Using a 1960s-era edition of Jane’s Fighting Ships, it appears that the tests involved over 2,000 sailors serving aboard the seven ships and five tugs.
The DoD currently acknowledges several tests took place in the Southwest Pacific, and at least one in the Atlantic. The exact number of Project SHAD tests remains unavailable. The DoD has largely declassified and released information on six tests: Autumn Gold, Copper Head, Shady Grove, Eager Belle I, Eager Belle II and Scarlet Sage. DoD officials are currently researching other suspected Project SHAD tests referred to as Flower Drum, Night Train, Big Tom, Fearless Johnny, Half Note, Purple Sage, Red Beva, 68-50, 69-31 and 69-32. My private reports indicate there may have been other tests, including several more in the Atlantic.
The real tragedy of this scandal is not only that it happened in the first place, but that still living participants seem unable to get any assistance with their consequential ailments from either the VA or DoD. The stated reasons are that the information is classified and that its release would be detrimental to the country.
I have been in contact with the now retired executive officer of one of the vessels.

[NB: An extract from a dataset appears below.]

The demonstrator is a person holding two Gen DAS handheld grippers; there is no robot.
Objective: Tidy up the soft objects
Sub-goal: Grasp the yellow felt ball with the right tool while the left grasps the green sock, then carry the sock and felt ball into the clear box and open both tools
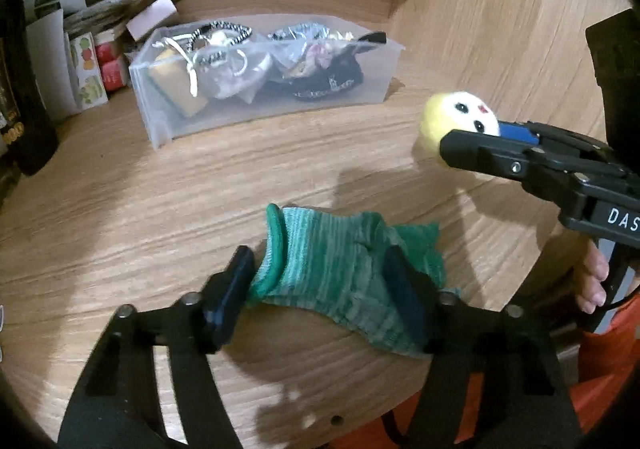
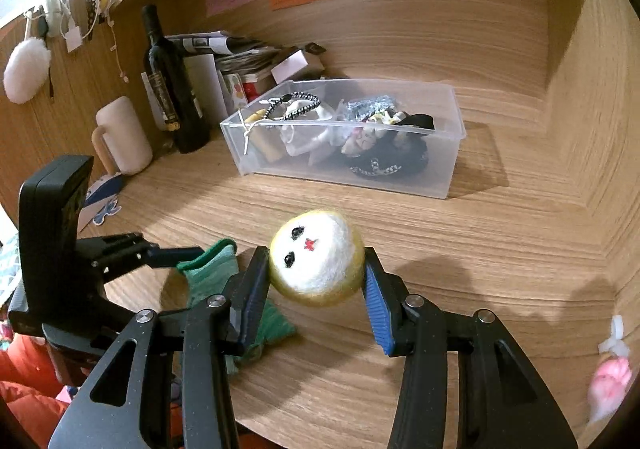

He steadfastly refuses to divulge any information, citing documents he signed upon retirement that specifically prohibit him from any direct comment on anything related to Project SHAD.
While I respect his decision, I have serious doubts about the underlying official reasons for the nearly complete lack of any substantive information on Project SHAD. I can see no reason whatever for withholding information on who may have been exposed, and to what chemical or biological agents they may have been in contact with.
But information released to date strongly indicates that the Navy exposed a relatively large number of American fighting men to biological and chemical toxins, with potentially serious long-term effects, without their knowledge or consent. It also appears that DoD officials are stonewalling any serious effort to establish the facts and proffer appropriate relief and compensation to the unwitting victims.
It is time for an immediate in-depth effort by the highest-ranking DoD officials to bring this sorry chapter of Cold War military history to a close.